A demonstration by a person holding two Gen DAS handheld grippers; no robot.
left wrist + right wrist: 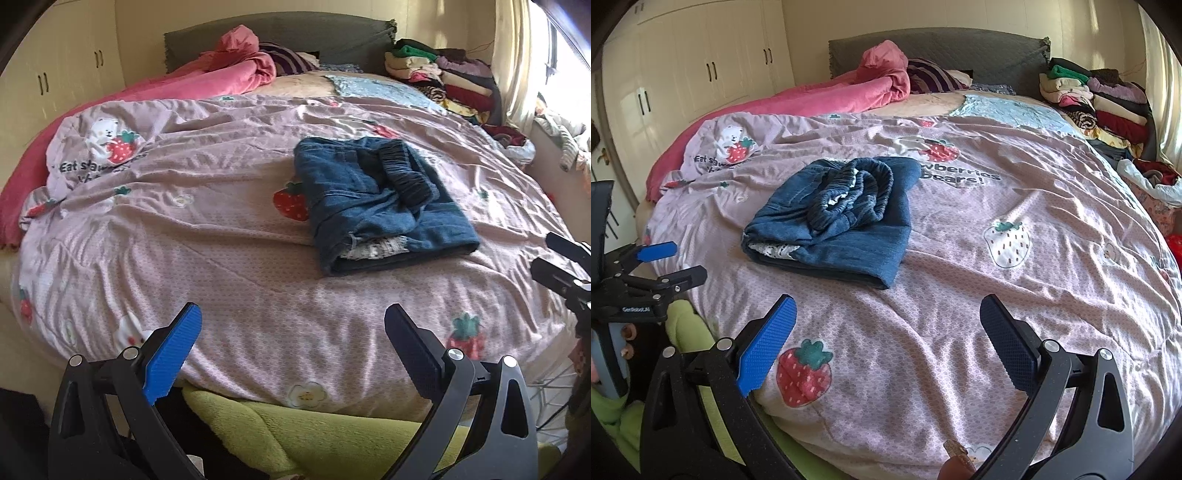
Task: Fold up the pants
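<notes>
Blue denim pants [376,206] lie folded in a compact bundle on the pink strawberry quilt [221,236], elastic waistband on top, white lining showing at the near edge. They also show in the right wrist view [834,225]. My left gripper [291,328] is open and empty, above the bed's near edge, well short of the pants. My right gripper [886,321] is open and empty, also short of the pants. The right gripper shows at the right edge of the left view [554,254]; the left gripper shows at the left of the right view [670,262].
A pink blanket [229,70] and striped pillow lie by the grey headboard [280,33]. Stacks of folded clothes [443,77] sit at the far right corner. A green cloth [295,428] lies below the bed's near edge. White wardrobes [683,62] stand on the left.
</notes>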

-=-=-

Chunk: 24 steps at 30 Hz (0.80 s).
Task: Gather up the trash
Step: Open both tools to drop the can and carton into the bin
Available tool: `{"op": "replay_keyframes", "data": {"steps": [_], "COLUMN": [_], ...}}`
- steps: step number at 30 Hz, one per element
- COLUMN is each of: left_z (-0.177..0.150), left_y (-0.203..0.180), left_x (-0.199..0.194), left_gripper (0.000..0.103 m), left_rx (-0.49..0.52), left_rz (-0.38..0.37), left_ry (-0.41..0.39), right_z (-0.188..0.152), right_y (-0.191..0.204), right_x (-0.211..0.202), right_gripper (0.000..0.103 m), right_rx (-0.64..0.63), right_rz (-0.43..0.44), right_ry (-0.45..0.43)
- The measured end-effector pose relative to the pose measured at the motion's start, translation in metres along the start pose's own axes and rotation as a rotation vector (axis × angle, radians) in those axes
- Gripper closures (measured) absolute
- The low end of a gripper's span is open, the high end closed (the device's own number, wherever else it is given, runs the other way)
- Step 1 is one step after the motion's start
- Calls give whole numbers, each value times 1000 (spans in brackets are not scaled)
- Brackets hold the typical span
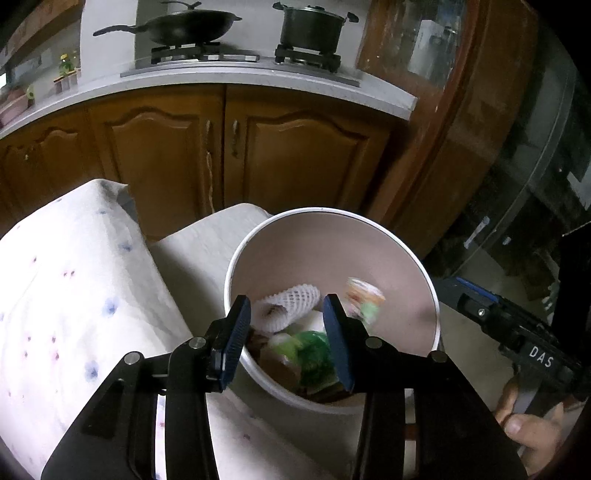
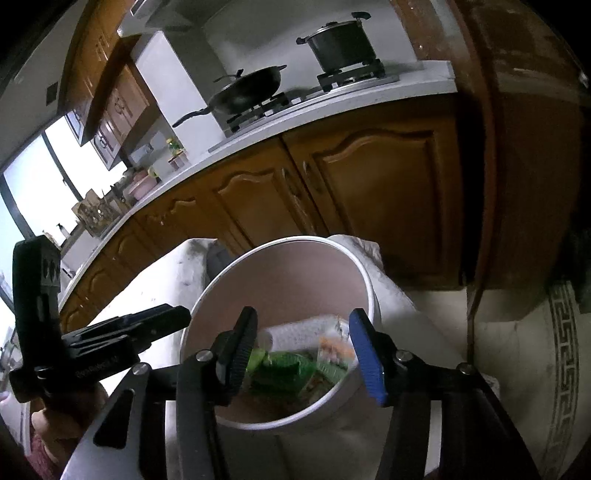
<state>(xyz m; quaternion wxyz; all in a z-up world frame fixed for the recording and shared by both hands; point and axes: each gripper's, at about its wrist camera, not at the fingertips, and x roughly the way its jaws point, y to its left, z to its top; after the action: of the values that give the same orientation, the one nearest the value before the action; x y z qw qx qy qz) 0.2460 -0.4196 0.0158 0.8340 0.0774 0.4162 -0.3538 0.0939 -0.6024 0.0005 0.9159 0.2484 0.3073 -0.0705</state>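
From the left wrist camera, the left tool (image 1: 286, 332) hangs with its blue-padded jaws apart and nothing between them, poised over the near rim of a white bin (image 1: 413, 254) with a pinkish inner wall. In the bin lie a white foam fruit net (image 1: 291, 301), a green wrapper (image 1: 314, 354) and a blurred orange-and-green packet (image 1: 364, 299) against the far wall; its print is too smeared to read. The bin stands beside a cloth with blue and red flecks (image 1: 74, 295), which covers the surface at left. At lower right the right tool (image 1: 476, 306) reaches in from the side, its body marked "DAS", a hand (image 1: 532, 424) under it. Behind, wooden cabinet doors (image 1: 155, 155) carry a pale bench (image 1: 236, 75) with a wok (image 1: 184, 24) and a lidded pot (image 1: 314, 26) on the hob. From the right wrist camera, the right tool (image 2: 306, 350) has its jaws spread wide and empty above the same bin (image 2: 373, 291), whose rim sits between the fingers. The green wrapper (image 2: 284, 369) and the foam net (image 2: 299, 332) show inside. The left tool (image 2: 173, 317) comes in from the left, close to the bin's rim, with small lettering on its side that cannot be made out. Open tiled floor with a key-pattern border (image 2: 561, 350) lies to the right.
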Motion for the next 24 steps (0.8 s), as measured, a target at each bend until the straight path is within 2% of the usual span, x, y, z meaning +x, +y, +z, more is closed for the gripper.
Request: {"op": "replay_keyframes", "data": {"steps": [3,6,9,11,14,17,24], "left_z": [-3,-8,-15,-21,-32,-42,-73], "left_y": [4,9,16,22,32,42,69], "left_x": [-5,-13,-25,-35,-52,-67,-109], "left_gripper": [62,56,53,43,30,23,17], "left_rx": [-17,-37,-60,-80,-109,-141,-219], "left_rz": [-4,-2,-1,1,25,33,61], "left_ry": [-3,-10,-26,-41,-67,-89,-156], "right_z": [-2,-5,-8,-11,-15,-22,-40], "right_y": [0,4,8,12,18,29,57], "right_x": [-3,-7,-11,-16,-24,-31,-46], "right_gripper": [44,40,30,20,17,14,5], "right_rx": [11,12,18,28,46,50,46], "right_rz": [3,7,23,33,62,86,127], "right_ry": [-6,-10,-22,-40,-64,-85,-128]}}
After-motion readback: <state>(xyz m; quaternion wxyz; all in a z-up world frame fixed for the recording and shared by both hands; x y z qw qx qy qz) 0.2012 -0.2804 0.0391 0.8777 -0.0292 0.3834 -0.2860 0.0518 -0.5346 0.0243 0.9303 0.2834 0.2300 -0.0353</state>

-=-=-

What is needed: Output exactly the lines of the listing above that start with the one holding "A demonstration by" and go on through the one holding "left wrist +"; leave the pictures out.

Answer:
A demonstration by a person holding two Gen DAS handheld grippers; no robot.
left wrist + right wrist: 

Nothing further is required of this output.